**PROBLEM DETAILS**: The lines to return run from the start of the material below through the line holding "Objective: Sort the", both included; please give them back exactly, minus the pictures.

= Beginning of Section =

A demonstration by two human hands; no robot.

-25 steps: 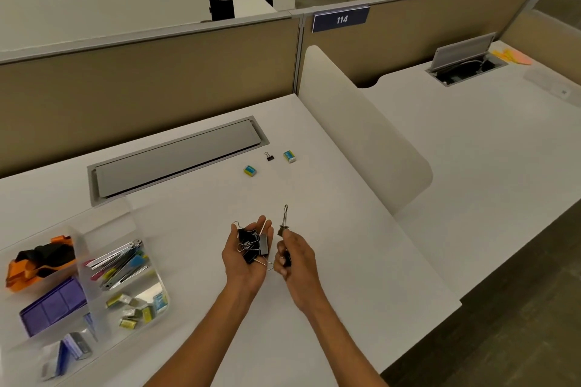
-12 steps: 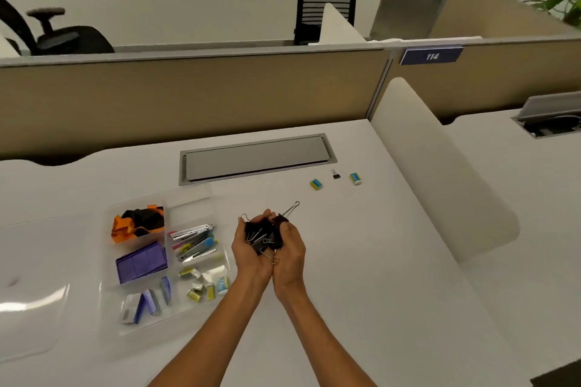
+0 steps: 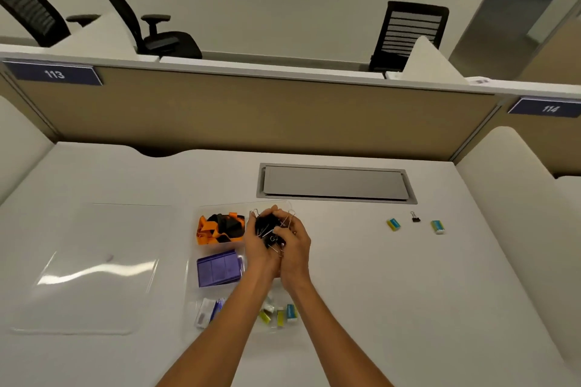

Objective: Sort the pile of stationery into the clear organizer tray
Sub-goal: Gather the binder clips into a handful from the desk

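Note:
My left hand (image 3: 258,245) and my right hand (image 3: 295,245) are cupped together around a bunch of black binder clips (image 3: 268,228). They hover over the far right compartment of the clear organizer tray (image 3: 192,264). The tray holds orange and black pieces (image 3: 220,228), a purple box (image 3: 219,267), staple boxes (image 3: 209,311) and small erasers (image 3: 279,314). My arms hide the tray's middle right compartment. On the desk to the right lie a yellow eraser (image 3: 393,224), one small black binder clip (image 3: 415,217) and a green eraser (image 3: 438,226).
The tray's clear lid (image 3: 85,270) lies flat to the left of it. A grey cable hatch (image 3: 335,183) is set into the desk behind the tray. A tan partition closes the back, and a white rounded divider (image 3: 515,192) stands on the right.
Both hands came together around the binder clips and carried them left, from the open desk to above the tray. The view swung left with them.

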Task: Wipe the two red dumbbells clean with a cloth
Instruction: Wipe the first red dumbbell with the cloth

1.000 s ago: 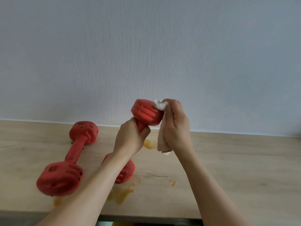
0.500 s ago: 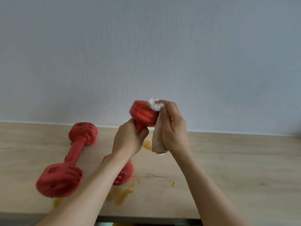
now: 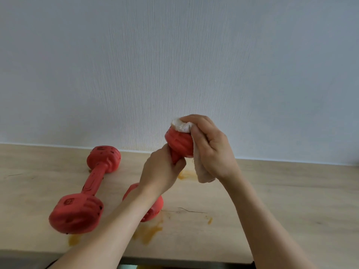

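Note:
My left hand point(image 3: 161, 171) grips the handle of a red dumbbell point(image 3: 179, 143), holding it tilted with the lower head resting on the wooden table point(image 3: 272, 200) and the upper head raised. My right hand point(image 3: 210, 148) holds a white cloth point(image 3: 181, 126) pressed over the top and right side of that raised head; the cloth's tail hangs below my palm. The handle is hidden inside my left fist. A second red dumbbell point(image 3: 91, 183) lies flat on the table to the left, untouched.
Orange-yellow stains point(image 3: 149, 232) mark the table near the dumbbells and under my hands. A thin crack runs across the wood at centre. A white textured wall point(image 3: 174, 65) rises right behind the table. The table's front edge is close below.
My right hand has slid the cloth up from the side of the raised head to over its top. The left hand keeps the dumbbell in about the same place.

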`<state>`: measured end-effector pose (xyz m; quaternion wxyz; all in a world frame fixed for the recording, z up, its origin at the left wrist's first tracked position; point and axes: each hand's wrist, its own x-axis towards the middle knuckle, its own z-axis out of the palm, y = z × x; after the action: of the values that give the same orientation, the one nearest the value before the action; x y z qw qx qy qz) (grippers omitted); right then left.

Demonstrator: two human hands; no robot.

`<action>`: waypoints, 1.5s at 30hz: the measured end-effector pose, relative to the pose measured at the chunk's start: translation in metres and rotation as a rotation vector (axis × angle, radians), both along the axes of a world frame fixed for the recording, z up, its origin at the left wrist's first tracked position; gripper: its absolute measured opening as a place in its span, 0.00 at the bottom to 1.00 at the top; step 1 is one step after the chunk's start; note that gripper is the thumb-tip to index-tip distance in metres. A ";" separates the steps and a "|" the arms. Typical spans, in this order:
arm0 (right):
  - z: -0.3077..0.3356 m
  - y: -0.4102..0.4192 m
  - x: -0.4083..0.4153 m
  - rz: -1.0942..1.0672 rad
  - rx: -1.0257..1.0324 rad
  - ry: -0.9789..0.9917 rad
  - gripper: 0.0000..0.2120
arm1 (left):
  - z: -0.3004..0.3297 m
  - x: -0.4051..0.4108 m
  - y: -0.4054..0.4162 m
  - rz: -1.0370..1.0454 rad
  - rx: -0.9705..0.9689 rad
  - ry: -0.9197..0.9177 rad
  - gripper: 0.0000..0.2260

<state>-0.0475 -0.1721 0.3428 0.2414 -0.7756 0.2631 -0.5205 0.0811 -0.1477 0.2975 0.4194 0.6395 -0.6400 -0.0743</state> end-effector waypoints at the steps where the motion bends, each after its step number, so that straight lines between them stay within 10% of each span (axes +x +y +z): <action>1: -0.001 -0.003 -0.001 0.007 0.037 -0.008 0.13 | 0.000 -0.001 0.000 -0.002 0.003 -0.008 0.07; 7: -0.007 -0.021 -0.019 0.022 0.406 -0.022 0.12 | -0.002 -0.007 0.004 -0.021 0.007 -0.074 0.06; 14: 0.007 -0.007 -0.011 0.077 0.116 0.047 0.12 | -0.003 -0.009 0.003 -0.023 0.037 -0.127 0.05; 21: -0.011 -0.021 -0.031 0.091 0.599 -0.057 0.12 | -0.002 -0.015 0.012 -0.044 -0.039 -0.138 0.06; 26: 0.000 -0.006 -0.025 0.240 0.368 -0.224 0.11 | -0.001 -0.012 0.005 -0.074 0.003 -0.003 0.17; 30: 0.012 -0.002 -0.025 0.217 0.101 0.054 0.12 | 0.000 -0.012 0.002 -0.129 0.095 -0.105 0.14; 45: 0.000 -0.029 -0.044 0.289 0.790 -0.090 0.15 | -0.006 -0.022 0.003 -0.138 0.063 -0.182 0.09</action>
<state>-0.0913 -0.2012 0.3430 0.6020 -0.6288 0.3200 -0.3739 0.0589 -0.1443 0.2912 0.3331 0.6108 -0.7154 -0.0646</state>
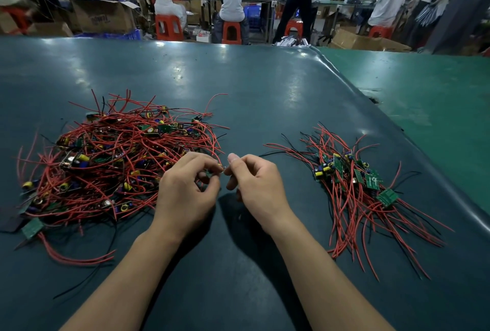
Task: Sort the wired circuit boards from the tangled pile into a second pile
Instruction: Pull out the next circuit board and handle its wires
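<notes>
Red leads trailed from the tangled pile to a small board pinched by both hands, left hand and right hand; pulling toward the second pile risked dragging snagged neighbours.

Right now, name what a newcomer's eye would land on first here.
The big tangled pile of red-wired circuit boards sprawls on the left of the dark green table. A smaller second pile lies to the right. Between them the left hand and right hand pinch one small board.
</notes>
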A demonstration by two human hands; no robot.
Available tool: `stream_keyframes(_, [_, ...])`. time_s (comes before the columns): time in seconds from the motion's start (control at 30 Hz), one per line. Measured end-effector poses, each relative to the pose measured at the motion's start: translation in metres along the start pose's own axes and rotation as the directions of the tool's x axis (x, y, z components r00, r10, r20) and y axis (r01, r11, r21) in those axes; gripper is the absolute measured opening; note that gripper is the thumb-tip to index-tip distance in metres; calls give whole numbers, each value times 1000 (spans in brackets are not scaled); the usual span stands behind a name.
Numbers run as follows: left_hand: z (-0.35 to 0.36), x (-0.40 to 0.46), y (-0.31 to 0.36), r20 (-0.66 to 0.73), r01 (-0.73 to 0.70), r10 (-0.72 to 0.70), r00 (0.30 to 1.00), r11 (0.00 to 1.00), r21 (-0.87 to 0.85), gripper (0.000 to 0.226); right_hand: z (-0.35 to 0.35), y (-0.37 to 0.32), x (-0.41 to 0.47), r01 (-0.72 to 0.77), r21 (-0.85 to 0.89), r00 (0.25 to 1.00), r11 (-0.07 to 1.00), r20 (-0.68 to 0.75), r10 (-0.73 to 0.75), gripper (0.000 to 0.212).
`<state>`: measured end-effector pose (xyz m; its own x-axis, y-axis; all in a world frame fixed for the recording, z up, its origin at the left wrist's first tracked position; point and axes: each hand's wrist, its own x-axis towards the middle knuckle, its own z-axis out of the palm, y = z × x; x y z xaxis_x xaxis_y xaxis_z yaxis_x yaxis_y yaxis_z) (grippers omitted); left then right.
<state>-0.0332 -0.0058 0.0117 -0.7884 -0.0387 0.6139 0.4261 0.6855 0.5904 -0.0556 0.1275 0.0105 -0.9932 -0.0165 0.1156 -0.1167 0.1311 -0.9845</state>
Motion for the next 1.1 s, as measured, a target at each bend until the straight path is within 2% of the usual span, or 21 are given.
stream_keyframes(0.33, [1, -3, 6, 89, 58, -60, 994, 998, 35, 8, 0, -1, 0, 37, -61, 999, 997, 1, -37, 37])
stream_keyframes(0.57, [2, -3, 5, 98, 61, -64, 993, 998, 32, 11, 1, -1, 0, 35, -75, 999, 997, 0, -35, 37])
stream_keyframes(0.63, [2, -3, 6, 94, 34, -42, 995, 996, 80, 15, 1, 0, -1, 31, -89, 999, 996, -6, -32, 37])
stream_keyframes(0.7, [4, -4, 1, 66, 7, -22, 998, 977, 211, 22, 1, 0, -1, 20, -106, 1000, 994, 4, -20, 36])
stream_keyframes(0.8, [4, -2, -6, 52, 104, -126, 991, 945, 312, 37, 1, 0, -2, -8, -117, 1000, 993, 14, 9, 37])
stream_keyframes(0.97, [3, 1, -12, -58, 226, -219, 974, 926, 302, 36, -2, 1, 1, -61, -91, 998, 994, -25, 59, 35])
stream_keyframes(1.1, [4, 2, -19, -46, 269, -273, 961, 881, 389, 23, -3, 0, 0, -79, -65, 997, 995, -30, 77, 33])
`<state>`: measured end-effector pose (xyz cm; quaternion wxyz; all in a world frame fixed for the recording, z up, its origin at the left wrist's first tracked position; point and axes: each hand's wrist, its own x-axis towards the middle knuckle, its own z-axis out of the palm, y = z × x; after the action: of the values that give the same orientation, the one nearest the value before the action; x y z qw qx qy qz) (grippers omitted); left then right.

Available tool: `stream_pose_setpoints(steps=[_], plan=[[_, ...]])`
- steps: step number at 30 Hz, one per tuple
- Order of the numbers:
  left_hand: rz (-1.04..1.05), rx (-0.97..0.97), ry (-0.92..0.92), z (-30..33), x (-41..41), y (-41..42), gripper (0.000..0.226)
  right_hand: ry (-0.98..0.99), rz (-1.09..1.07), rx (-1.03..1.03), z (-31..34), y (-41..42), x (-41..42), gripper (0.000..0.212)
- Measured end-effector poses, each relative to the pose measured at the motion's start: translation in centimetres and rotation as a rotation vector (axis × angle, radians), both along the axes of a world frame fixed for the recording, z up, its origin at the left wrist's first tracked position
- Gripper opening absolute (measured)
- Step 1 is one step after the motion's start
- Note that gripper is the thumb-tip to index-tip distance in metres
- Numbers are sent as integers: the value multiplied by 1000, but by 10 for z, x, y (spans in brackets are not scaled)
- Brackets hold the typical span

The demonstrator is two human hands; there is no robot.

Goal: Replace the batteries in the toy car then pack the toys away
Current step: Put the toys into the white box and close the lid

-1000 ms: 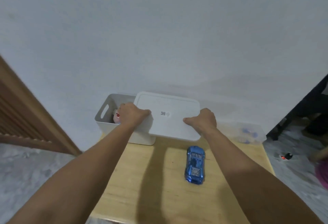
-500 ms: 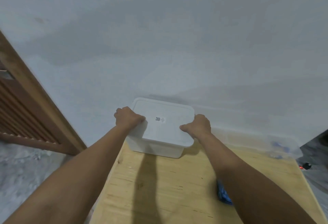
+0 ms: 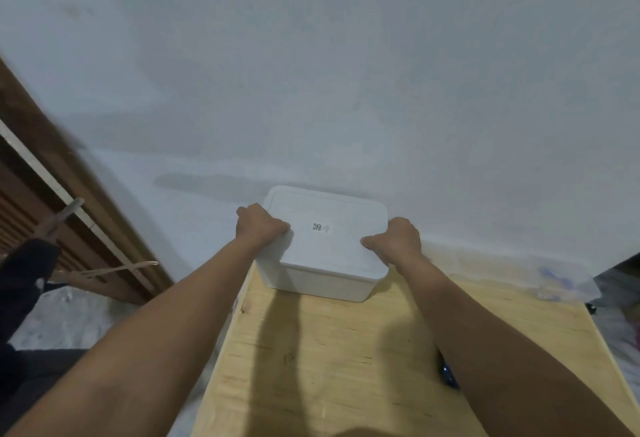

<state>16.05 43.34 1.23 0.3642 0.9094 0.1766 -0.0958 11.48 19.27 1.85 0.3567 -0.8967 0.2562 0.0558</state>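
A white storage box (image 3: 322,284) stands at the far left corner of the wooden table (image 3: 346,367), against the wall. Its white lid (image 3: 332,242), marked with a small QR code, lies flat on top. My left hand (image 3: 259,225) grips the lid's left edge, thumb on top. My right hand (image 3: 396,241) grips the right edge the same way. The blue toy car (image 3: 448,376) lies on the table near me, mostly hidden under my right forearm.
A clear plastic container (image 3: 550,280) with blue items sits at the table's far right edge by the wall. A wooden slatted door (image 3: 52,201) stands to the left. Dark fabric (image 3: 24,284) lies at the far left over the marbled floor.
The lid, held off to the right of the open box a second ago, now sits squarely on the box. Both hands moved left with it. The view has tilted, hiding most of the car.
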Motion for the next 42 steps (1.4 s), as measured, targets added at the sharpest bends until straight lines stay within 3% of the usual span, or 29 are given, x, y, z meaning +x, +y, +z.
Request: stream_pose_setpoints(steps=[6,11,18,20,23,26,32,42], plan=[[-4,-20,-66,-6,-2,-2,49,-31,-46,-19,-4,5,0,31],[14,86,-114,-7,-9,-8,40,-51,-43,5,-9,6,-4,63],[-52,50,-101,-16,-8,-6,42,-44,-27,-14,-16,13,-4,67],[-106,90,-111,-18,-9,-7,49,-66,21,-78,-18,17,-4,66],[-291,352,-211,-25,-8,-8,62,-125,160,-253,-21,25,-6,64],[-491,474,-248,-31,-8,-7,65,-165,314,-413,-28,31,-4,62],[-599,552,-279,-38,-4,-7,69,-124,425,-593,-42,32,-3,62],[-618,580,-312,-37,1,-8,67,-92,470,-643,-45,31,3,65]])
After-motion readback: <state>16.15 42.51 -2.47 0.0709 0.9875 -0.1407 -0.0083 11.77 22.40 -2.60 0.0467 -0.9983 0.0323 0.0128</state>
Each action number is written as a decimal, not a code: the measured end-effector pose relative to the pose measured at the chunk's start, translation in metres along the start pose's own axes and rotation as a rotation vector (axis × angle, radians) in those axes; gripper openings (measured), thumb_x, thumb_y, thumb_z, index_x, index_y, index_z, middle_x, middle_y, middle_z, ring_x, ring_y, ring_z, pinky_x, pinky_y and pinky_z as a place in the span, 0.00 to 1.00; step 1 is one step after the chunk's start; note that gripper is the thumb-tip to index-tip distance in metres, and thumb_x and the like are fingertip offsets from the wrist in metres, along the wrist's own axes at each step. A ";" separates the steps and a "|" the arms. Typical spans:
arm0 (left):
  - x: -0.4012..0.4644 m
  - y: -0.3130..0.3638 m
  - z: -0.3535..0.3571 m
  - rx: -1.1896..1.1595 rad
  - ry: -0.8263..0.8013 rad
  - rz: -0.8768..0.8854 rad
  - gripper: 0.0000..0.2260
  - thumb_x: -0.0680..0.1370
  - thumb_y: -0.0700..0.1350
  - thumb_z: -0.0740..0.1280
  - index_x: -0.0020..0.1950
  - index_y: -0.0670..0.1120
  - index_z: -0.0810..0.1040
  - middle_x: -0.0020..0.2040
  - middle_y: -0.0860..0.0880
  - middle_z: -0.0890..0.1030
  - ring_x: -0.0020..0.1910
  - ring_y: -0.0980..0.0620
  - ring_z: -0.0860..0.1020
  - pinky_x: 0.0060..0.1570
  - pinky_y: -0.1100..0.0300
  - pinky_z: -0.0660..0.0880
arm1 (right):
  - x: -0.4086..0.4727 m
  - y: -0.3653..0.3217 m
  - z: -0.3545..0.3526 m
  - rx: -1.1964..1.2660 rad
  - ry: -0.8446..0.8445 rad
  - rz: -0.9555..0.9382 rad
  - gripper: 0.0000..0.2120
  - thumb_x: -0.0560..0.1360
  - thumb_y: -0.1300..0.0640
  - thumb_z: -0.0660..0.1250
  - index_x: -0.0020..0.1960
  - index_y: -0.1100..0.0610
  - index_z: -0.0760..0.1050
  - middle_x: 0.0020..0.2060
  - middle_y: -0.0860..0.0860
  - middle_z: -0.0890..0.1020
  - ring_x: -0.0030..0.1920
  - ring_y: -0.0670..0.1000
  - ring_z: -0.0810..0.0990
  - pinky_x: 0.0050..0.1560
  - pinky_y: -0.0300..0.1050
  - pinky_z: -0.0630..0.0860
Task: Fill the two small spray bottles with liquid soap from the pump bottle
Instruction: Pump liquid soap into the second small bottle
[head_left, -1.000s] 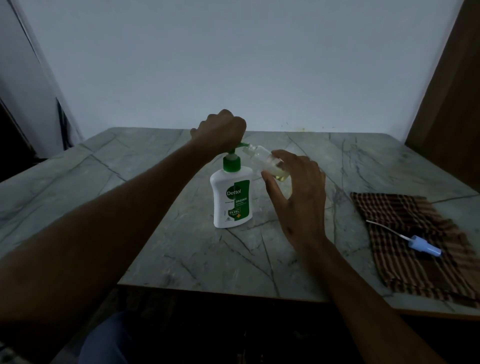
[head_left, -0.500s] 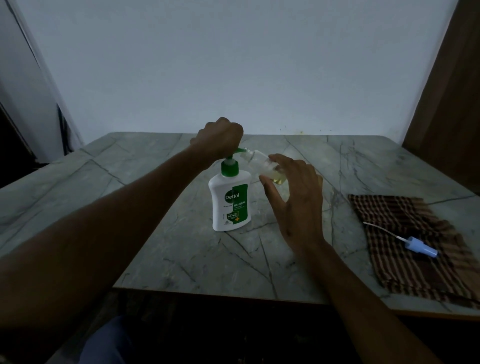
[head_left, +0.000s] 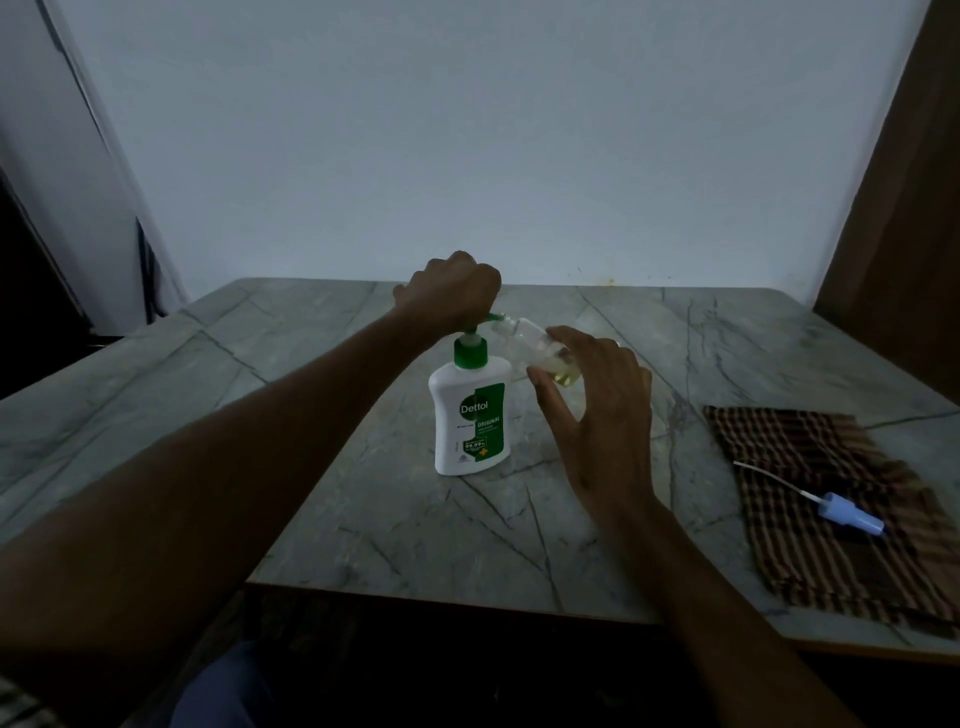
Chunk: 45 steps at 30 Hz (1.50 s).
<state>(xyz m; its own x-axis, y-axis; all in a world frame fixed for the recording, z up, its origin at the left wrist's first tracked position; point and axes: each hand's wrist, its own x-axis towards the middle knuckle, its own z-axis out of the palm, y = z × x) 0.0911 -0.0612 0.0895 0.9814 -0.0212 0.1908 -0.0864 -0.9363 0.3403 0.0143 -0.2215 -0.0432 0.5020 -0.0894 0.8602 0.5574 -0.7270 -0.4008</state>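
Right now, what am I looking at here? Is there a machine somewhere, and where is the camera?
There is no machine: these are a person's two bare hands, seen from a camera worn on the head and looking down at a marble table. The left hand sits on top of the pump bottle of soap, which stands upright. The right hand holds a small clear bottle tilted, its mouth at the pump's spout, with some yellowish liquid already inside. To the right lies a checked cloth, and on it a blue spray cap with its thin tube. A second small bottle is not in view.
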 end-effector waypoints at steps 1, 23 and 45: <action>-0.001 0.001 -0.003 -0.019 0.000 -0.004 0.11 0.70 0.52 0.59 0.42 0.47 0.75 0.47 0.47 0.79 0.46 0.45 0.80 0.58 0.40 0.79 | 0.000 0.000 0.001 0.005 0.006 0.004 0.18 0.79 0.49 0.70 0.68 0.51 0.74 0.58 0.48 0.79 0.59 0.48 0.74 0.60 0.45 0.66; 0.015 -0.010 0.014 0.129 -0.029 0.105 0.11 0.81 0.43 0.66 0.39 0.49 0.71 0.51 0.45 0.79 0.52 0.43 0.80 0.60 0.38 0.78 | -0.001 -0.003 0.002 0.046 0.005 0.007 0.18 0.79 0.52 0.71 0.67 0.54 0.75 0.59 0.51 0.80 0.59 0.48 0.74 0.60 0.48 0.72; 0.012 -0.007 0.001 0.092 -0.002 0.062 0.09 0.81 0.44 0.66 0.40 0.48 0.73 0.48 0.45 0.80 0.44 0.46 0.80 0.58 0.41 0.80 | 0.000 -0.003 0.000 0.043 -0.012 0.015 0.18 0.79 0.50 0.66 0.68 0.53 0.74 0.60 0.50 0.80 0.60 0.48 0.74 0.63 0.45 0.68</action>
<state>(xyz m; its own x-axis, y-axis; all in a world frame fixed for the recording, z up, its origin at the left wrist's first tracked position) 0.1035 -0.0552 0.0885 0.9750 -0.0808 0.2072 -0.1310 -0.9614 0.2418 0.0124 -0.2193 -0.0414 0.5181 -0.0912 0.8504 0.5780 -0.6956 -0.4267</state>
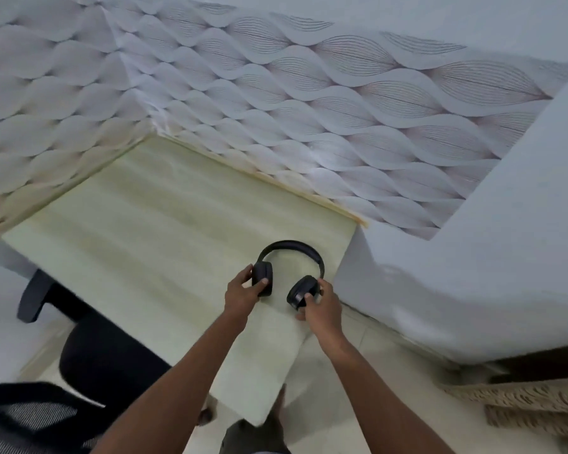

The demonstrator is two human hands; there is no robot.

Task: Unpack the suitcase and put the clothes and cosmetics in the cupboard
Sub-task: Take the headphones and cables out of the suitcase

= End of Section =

**EXERCISE ANSWER**:
A demonstration by two human hands; no robot.

-25 steps: 
-12 steps: 
+0 steps: 

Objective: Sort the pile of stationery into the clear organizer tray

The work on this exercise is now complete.